Monika Juodeskaite

Personal information
- Nationality: Lithuania
- Born: 3 October 1991 (age 34) Kaunas, Lithuania
- Height: 5 ft 6 in (1.68 m)

Sport
- Sport: Track, long-distance running
- Event(s): 1500 meters, mile, 5000 meters
- College team: Oklahoma State Cowboys and Cowgirls
- Turned pro: 2016

Achievements and titles
- Personal best(s): 1500 meters: 4:19.58 5000 meters: 16:00.32 3000 meters: 9:10.83 Marathon: 2:34.29

Medal record
Representing Lithuania
Women's athletics
European championships in athletics
2014 European Team Championships
| Silver medal – second place | 2014 Braunschweig | 1st league 3000 m |

= Monika Juodeškaitė =

Lithuanian runner

Monika Juodeskaite (born 3 October 1991) is a middle-distance and long-distance runner.
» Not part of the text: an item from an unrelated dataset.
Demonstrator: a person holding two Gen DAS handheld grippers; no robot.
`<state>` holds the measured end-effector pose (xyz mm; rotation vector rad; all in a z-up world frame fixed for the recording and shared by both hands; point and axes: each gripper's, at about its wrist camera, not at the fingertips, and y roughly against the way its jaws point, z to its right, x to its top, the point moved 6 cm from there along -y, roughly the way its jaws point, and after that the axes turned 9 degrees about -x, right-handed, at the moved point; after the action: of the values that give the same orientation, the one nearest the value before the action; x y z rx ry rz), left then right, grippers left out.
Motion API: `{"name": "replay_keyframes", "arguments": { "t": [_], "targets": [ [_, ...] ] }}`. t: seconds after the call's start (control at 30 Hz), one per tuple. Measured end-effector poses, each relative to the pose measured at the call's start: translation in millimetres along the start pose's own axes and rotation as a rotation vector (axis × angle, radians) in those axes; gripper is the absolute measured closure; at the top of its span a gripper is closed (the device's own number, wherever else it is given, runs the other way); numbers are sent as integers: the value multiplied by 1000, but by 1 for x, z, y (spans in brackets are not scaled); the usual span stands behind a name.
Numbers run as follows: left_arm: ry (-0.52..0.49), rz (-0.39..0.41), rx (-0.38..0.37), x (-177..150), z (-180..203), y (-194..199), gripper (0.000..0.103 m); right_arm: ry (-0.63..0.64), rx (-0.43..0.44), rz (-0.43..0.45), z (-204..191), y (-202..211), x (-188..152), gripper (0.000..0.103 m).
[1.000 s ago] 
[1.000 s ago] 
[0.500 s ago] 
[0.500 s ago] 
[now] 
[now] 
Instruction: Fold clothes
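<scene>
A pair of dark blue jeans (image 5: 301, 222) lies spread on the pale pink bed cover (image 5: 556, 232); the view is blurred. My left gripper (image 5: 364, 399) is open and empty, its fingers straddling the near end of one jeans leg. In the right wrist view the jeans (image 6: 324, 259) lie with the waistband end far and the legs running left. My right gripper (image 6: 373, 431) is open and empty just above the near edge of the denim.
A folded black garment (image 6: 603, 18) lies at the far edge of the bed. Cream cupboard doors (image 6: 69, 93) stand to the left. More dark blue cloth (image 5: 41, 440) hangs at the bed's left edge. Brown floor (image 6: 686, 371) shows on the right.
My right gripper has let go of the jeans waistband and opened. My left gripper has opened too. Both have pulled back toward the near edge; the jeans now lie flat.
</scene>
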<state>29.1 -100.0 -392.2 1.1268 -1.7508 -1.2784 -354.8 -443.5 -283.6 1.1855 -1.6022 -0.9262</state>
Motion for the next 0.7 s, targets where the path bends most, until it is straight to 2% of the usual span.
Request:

While attending the Oklahoma State University, Monika was a two-time All-American runner and three-time NCAA Division I All-Midwest Region cross country.

==NCAA==
Monika Juodeskaite earned ten All-Big 12 conference honors for Oklahoma State University. She was an All-American in 2013 Cross Country and 2014 Outdoor 5,000 Meters Outdoor Track and field.

==International==
Monika qualified to represent Lithuania. She competed in Athletics at the 2015 Summer Universiade – Women's 5000 metres where she placed 14th in 16:24.42. She competed in 2013 European Athletics U23 Championships – Women's 5000 metres where she placed 10th in 16:22.46 (8th after disqualifications).

==Professional==
Monika Juodeskaite qualified for 2016 Summer Olympic Standard in the Marathon. Her time in 2015 Chicago Marathon was 2:34.29.